Thursday, November 11, 2010

More rulers out in Germany

November 11, 1918

The Associated Press is reporting that King Friederich August III of Saxony "has been dethroned."  The AP's report is based on an official telegram from Berlin.
It is "reported that the garrison at Dresden is in the hand of a provisional Workmen's and Soldiers' Council."
The Grand Duke of Oldenburg has "also been dethroned," and the Grand Duke of Mecklenburg has abdicated, according to "dispatches from Hamburg.
A local newspaper, the Hamburg Nachrichten, says the Workmen's and Soldier's Council has also formed a government in Mecklenburg.
A  Wolff Bureau dispatch from Berlin has "confirmed the report that Hesse-Darmstadt has declared itself a free Socialist republic, until a German republic is established."
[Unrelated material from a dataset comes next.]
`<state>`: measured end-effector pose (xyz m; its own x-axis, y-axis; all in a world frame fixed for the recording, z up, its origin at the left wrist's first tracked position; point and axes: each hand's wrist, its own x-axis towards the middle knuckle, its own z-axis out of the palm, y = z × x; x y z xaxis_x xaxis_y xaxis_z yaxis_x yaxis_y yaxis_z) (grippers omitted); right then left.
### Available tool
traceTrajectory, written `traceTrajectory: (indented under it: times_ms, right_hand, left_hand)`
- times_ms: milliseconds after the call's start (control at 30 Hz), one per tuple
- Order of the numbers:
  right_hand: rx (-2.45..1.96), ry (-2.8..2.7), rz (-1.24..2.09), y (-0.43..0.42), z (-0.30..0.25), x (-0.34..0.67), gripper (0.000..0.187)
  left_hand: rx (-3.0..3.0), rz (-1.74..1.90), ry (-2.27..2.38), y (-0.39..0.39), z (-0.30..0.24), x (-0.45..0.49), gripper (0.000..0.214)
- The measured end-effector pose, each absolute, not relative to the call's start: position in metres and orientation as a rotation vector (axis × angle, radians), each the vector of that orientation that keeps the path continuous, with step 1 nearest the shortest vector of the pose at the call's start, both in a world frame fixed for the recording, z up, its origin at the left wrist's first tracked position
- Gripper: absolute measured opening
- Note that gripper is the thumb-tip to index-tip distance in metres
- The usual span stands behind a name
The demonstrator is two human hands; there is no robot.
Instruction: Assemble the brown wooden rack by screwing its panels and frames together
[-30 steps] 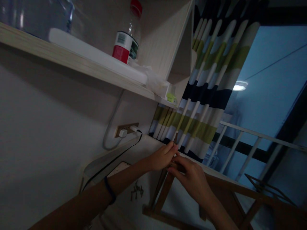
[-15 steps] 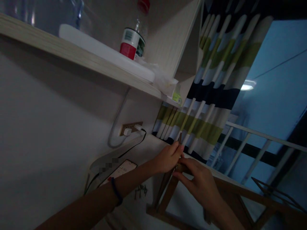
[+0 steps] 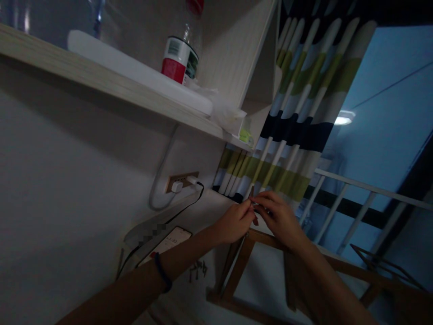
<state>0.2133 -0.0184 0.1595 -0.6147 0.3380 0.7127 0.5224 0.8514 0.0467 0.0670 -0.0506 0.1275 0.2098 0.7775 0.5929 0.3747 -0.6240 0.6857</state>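
My left hand (image 3: pixel 236 222) is closed around a narrow brown wooden bar (image 3: pixel 252 191), whose tip sticks up above the fingers. My right hand (image 3: pixel 275 214) meets it at the thumb, its fingertips pinched together; whatever lies between them is too small and dark to make out. Below both hands stands a brown wooden frame (image 3: pixel 239 268) with joined slats, resting on the white desk (image 3: pixel 216 266). A small heap of screws (image 3: pixel 198 270) lies on the desk left of the frame, under my left forearm.
A lit phone (image 3: pixel 174 239) and a black cable lie near the wall, below a socket strip (image 3: pixel 181 181) with plugs. Overhead, a shelf (image 3: pixel 135 90) holds a bottle (image 3: pixel 179 58) and a white flat object. A striped curtain (image 3: pixel 287 149) and a white railing (image 3: pixel 358 187) stand beyond.
My right hand has risen from the corner of the wooden frame to my left thumb, its fingertips now pinched there. My left hand keeps its grip. The view has shifted slightly.
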Motion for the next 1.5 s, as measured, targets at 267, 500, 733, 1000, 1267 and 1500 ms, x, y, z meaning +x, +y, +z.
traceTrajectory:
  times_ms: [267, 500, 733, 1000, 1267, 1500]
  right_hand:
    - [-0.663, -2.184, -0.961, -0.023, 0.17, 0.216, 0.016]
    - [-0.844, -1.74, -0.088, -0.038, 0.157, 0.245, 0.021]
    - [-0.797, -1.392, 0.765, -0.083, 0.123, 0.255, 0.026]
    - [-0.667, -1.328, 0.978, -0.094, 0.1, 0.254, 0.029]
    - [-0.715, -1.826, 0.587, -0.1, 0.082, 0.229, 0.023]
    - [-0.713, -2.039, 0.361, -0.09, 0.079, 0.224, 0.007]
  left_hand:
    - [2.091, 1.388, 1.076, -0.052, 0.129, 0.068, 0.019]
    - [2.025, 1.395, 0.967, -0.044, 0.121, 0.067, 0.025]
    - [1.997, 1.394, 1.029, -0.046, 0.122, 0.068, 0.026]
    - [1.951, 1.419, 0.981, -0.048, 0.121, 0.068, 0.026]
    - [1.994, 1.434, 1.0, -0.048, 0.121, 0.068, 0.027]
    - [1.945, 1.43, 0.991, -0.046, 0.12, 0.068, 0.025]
A revolution in Germany is "to all intents and purposed, an accomplished fact.  The revolt has not yet reach all of the former empire, but "fourteen of the twenty-six States, including all four kingdoms," are now under control of Socialists.
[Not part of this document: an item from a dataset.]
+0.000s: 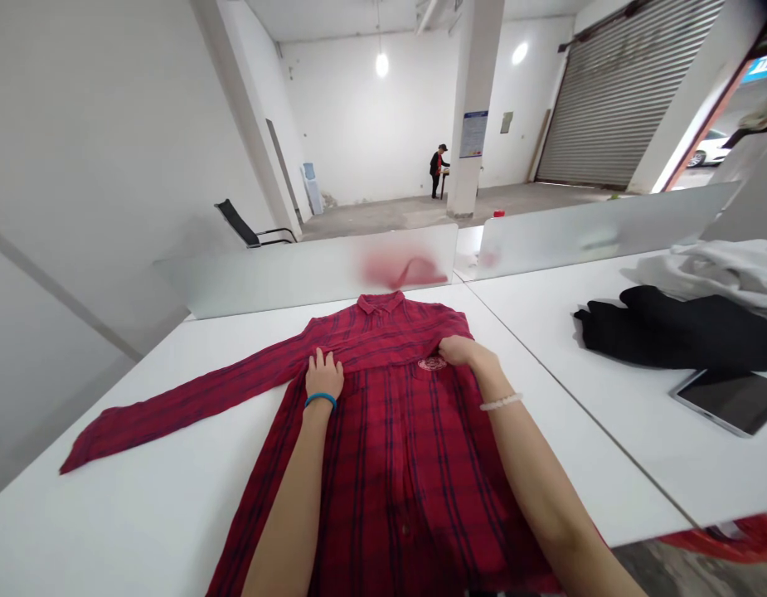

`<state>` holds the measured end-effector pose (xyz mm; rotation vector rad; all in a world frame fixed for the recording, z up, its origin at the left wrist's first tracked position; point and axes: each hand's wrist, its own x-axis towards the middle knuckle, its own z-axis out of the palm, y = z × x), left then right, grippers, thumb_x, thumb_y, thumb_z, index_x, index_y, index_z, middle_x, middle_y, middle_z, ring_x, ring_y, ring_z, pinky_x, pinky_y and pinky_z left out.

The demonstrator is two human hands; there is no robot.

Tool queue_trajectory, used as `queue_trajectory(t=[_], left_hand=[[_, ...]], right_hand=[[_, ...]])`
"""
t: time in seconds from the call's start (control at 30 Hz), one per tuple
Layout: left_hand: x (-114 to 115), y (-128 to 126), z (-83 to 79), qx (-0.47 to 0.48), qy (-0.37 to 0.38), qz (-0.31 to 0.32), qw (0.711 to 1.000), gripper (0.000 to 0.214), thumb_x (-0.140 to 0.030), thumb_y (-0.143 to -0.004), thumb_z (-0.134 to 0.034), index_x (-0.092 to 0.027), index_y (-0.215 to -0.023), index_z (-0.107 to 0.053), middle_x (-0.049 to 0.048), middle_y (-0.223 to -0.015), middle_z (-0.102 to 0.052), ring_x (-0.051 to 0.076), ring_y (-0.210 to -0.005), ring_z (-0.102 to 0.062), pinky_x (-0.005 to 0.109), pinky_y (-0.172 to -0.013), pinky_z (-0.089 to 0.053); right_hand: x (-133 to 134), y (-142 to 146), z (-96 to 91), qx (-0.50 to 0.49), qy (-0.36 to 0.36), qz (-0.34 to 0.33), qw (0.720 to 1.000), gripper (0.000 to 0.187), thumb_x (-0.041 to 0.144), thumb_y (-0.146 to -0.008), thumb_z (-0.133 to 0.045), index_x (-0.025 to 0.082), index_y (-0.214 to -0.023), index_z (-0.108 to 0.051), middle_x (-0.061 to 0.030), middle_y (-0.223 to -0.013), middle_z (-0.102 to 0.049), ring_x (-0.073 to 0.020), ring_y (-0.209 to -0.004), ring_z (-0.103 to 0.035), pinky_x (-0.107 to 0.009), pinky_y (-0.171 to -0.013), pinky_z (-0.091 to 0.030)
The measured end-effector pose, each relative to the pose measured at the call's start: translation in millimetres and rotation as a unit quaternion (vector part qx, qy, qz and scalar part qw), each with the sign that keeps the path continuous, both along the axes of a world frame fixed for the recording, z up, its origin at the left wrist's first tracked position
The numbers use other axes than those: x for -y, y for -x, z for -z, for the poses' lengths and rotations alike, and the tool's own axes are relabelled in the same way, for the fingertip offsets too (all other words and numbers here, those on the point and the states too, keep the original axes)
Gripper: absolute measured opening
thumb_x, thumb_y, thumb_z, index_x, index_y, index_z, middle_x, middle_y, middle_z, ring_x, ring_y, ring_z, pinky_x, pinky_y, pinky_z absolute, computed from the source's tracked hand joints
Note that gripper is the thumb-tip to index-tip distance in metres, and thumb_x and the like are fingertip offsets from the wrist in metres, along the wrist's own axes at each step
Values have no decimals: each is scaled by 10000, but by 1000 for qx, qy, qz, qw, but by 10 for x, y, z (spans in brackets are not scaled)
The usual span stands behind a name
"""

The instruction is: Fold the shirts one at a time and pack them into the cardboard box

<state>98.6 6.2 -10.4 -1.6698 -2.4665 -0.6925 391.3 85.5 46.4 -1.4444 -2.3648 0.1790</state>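
A red plaid shirt [383, 431] with dark stripes lies front up on the white table, its collar [381, 303] at the far end. One sleeve [190, 398] stretches out to the left. The other sleeve [376, 347] is folded across the chest. My left hand [324, 376], a blue band at its wrist, rests flat on the left of the chest with fingers apart, by the folded sleeve's end. At the right side of the chest, my right hand [458, 351] has its fingers closed on the shirt fabric, beside a pale round print [431, 363].
Frosted dividers [321, 269] edge the table's far side. On the right lie a black garment [675, 327], white cloth [725, 269] and a dark-screened tablet [728, 401]. Beyond are a black chair [250, 228] and a person [439, 172] by a small stand.
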Motion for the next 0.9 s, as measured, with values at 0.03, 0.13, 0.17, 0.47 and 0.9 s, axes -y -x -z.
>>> queue_trajectory(t=[0.03,0.13,0.17,0.47,0.9], left_hand=[[16,4,-21,10,2,2,1000,443,-253,-843,-428,-89,-1228,-575,204,-1428,-399,367,-1315,-361,522,-1020,-371],[59,22,-77,51,2,11,999,391,-257,-831,-468,-130,-1174,-608,182,-1427,-409,362,-1307,-377,520,-1021,-370],[68,27,-93,68,0,14,998,373,-254,-826,-483,-142,-1155,-617,174,-1431,-407,355,-1312,-374,513,-1030,-363],[170,353,-311,353,-114,-3,929,276,-224,-791,-521,-201,-1023,-668,72,-1189,-640,194,-1114,-572,329,-968,-441],[1719,2073,-675,495,-321,-379,713,320,-340,-907,-488,-148,-1162,-518,56,-1010,-584,142,-795,-584,305,-666,-515]], right_hand=[[20,-8,-106,13,9,-15,1000,210,272,-848,-542,162,-836,-720,-108,-826,-723,-225,-824,-661,-294,-793,-468],[121,64,-402,15,0,-46,999,334,303,-936,-406,157,-893,-704,-102,-896,-719,-208,-853,-658,-284,-811,-445],[174,135,-464,5,-18,-49,999,364,302,-958,-358,153,-964,-690,-105,-956,-712,-208,-900,-650,-289,-839,-436],[834,1257,242,23,-123,-205,971,474,385,-980,-296,146,-1349,-471,-86,-1449,-394,-280,-1391,-225,-550,-1124,-122],[829,1293,533,74,-49,-218,972,497,406,-966,-318,169,-1389,-428,-99,-1470,-353,-313,-1372,-268,-576,-1094,-198]])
Grand Duke Friedrich August of Oldenburg was born in 1852.  He succeeded his father in 1900. The Oldenburg house dates back to 1088.  The Grand Duke's eldest daughter, Sophie, is married to the former Kaiser's second son, Prince Eitel Friedrich.
Grand Duke Friedrich Franz of Mecklenburg-Schwerin "has been on the throne since 1901."  He was born in 1882, and is married to Princess Alexandra of Cumberland, sister of the Duke of Brunswick and Princess Max of Baden.